:: Your assignment ::
In the entries below, find the line with "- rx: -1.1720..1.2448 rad" and the line with "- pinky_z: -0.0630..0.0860". Return those two lines and all lines between them, exactly.

:: Listed records ::

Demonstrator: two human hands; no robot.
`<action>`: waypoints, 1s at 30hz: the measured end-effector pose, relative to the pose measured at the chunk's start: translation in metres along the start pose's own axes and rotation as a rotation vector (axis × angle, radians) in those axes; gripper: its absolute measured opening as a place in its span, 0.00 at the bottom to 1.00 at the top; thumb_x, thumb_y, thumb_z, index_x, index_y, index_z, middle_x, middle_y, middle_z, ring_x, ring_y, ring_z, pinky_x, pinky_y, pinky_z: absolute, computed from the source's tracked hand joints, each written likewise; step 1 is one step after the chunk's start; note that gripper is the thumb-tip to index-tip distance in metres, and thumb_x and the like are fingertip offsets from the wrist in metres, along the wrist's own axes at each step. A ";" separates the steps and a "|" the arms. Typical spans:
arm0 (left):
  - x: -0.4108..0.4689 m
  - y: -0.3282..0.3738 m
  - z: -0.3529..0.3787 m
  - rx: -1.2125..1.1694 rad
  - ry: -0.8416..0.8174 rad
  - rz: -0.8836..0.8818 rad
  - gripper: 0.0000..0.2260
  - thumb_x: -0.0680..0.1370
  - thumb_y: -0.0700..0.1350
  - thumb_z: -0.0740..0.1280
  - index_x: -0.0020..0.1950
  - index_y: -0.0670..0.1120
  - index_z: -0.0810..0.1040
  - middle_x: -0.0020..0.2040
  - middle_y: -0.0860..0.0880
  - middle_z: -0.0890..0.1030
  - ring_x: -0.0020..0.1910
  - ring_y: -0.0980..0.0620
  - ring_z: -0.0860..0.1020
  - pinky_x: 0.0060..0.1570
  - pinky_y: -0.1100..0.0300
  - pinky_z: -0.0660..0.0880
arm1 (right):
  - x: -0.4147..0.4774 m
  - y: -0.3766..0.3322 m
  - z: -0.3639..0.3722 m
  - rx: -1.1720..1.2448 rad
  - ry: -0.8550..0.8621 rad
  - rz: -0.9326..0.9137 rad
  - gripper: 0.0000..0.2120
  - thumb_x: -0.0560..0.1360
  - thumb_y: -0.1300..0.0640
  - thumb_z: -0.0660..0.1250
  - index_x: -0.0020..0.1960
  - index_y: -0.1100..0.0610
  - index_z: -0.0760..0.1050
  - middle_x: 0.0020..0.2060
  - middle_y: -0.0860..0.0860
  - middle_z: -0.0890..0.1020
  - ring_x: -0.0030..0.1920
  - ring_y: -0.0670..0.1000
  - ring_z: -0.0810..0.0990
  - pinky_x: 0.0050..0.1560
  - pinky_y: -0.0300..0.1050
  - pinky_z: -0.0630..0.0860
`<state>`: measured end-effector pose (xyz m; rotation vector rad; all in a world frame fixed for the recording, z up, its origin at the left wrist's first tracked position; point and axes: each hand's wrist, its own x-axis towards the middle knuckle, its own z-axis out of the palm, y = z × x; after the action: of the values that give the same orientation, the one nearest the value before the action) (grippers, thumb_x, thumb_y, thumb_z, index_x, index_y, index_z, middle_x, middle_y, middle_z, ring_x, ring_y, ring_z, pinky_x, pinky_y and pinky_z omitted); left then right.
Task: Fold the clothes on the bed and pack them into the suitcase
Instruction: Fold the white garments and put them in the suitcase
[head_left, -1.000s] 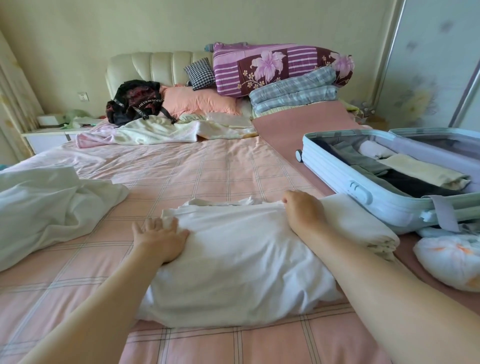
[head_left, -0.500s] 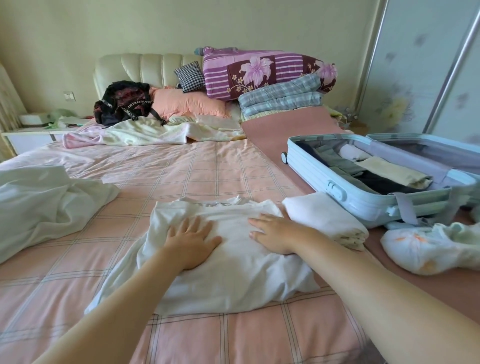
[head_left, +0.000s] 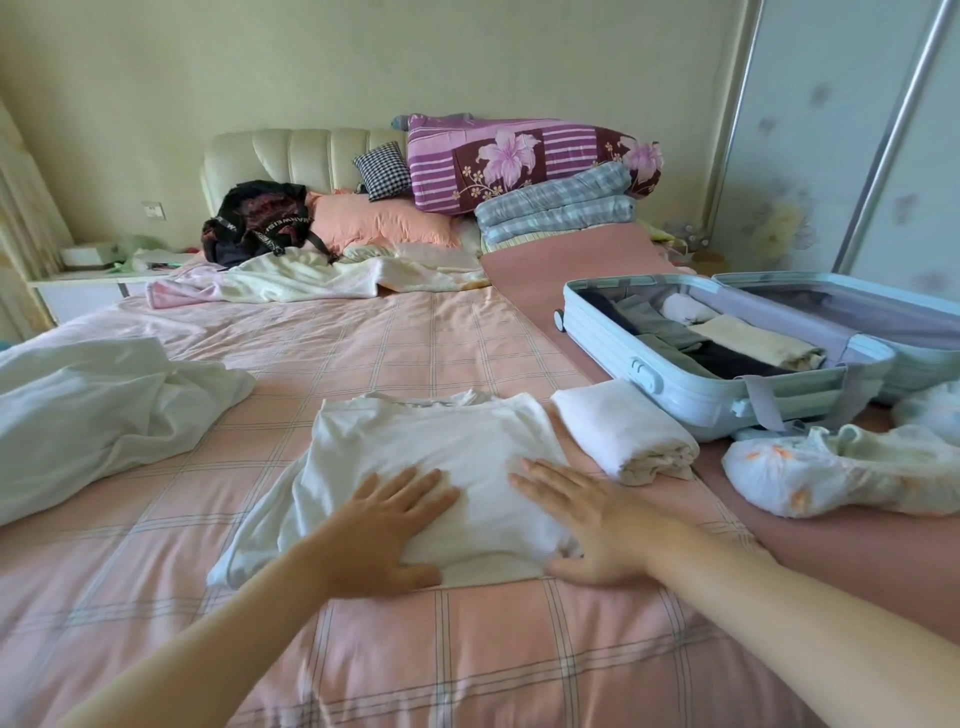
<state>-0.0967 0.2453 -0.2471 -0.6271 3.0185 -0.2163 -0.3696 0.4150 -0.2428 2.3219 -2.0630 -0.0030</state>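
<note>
Holding folded clothes (head_left: 753, 343), open suitcase (head_left: 701, 397)

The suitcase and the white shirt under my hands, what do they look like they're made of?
The suitcase looks like hard moulded plastic: a pale blue, smooth, slightly shiny shell with rigid rounded corners. The white shirt looks like soft matte knit fabric, perhaps cotton: it wrinkles and lies limp.
</note>
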 end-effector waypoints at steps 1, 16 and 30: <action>-0.008 -0.007 -0.002 0.016 -0.018 0.009 0.43 0.72 0.77 0.53 0.78 0.64 0.35 0.80 0.55 0.37 0.80 0.49 0.38 0.77 0.44 0.42 | -0.004 0.003 -0.001 0.042 0.002 0.002 0.46 0.72 0.37 0.58 0.81 0.43 0.36 0.81 0.45 0.38 0.80 0.44 0.38 0.80 0.44 0.43; -0.062 -0.059 -0.022 -0.217 0.051 -0.258 0.29 0.73 0.42 0.72 0.72 0.56 0.71 0.66 0.59 0.75 0.65 0.58 0.73 0.67 0.67 0.64 | 0.006 -0.014 -0.029 0.016 0.081 0.050 0.39 0.63 0.44 0.55 0.75 0.39 0.65 0.69 0.45 0.75 0.70 0.51 0.70 0.71 0.45 0.65; -0.048 -0.106 -0.113 -0.506 -0.023 -0.462 0.16 0.68 0.31 0.60 0.41 0.50 0.80 0.38 0.54 0.79 0.40 0.54 0.75 0.40 0.61 0.71 | 0.059 0.011 -0.081 0.663 0.226 0.379 0.15 0.71 0.62 0.62 0.31 0.54 0.58 0.30 0.52 0.67 0.33 0.51 0.66 0.36 0.48 0.61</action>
<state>-0.0204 0.1823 -0.1190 -1.3440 2.8546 0.5545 -0.3717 0.3571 -0.1605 1.9950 -2.6094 1.0423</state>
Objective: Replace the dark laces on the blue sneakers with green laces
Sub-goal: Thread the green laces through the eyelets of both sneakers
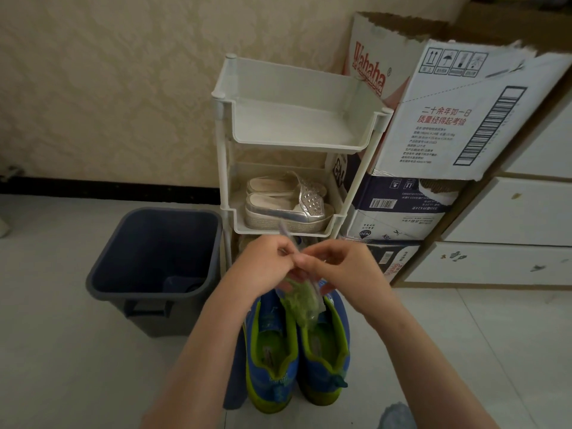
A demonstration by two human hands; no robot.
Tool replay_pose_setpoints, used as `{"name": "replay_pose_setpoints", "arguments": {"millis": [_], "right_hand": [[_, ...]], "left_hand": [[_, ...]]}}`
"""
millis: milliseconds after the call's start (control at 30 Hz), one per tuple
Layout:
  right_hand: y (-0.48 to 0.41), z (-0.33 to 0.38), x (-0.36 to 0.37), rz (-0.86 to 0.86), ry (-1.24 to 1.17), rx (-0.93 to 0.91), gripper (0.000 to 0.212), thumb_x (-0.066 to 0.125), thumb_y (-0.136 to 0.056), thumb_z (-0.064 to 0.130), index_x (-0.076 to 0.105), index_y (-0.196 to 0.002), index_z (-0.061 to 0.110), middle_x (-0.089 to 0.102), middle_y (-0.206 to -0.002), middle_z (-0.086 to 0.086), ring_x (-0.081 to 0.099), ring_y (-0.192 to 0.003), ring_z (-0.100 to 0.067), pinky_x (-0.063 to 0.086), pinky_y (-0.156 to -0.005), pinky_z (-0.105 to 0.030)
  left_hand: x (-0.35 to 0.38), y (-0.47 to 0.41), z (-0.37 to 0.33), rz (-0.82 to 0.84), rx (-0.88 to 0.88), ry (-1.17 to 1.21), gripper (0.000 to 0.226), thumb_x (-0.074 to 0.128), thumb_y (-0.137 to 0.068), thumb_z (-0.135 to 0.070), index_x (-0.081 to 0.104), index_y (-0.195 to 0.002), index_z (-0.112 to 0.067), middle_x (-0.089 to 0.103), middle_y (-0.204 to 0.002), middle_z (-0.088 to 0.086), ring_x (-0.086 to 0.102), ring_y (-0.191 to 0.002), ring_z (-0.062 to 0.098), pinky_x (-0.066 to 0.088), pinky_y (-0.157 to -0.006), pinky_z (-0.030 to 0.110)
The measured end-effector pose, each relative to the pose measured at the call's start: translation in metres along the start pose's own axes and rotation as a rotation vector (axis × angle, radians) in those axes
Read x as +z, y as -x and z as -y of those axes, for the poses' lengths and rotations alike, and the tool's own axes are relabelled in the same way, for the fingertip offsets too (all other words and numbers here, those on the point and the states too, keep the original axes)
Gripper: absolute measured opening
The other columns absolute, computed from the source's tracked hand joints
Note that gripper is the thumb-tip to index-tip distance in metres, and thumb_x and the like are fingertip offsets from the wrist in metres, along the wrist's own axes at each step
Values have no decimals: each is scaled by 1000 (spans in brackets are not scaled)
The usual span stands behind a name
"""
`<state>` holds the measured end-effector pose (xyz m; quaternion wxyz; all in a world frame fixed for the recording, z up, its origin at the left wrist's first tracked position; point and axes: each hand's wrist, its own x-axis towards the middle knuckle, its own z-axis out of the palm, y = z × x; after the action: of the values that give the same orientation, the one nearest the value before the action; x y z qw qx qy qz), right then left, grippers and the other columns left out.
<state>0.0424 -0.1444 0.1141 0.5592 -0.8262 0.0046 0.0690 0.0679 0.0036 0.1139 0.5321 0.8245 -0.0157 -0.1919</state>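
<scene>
Two blue sneakers with green lining stand side by side on the floor, heels toward me: the left sneaker [270, 357] and the right sneaker [325, 348]. Above their toes hangs a clear plastic packet of green laces [301, 301]. My left hand [266, 261] and my right hand [337, 264] both pinch the packet's top edge, close together. The sneakers' toes and any laces on them are hidden behind the packet and my hands.
A dark blue bin [154, 264] stands on the floor to the left. Straight ahead is a white plastic shoe rack [297, 144] holding silver shoes [288, 202]. Stacked cardboard boxes [433, 125] and white drawers [510, 212] fill the right side.
</scene>
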Motion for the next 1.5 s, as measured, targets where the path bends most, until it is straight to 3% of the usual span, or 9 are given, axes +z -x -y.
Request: {"name": "replay_pose_setpoints", "arguments": {"millis": [300,500,700,833,1000,1133,1267,1367,1500], "right_hand": [[-3,-4,-7,26,-284,80,10,69,-81,6,69,-86,-2,70,-71,-9,66,-61,-12,54,-56,-20],[-12,-25,-19,-440,-61,145,6,66,-88,10,65,-84,6,67,-70,-10,62,-52,-15,57,-54,-30],[-11,-24,-3,-269,499,-203,41,54,-79,-14,60,-86,26,38,-123,15,38,-119,-7,48,-94,-31],[-16,-18,8,-36,539,-104,47,41,-85,-11,73,-91,23,27,-154,6,16,-143,-16,21,-116,-39],[-21,-25,8,41,334,145,40,56,-88,47,65,-116,21,59,-125,-1,63,-87,-12,56,-77,-32],[-20,-25,7,63,116,62,39,75,-80,21,66,-115,8,71,-95,-9,67,-73,-14,57,-67,-28],[-21,-20,2,-10,-161,-59,36,80,-73,12,70,-107,18,73,-98,-1,69,-89,-14,57,-78,-25],[-21,-18,0,-6,-299,-74,39,77,-75,8,68,-112,17,73,-99,0,70,-91,-18,59,-74,-30],[-23,-18,1,55,-400,-96,36,70,-82,3,67,-115,16,72,-105,-5,69,-89,-20,56,-67,-26]], "left_hand": [[-4,7,-3,111,5,134,14,54,-95,-14,61,-84,-9,73,-87,6,71,-85,17,58,-77,32],[-12,6,0,-125,-108,99,14,47,-94,-9,59,-86,-6,66,-72,5,65,-70,13,56,-65,27],[-5,8,-3,-197,17,-64,22,51,-91,-23,63,-85,-7,66,-95,14,63,-95,24,55,-87,44],[1,6,-7,-104,59,85,21,56,-91,-23,62,-74,-13,67,-84,4,67,-91,20,56,-84,39],[0,5,-1,-88,114,160,16,62,-90,-22,68,-82,-10,71,-87,6,70,-82,15,59,-75,30],[-6,6,-5,-134,98,342,29,55,-93,-32,68,-96,-6,72,-92,6,72,-80,18,59,-70,26],[-19,3,8,-473,50,3,35,41,-100,-35,57,-125,-16,60,-125,3,55,-114,16,42,-94,31],[-22,1,18,-264,-138,-87,49,31,-102,-41,41,-141,-13,46,-141,10,43,-129,26,34,-103,36],[-25,-1,23,-143,-220,248,41,33,-102,-38,49,-133,-18,63,-114,3,58,-100,15,39,-90,34]]}}
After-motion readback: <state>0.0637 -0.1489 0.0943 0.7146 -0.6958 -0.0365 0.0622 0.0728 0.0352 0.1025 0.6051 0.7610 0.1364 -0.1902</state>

:: Answer box ::
  - rx: -1.1720..1.2448 rad
  - ry: -0.8550..0.8621 rad
  - rz: -0.9326..0.9137 rad
  - gripper: 0.0000..0.2120
  - thumb_x: -0.0560..0.1360
  - thumb_y: -0.1300..0.0640
  - thumb_z: -0.0660..0.1250
  - index_x: -0.0020..0.1960
  - index_y: -0.1100..0.0610
  - index_z: -0.0760..0.1050
  - middle_x: 0.0020..0.2060
  - middle_y: -0.0860..0.0860
  - middle_z: -0.0890..0.1020
  - ring_x: -0.0030..0.1920
  - ring_y: -0.0670..0.1000
  - ring_z: -0.0810..0.0990
  - pinky_x: 0.0050..0.1560
  - pinky_y: -0.0300..0.1050
  - pinky_z: -0.0630..0.0860

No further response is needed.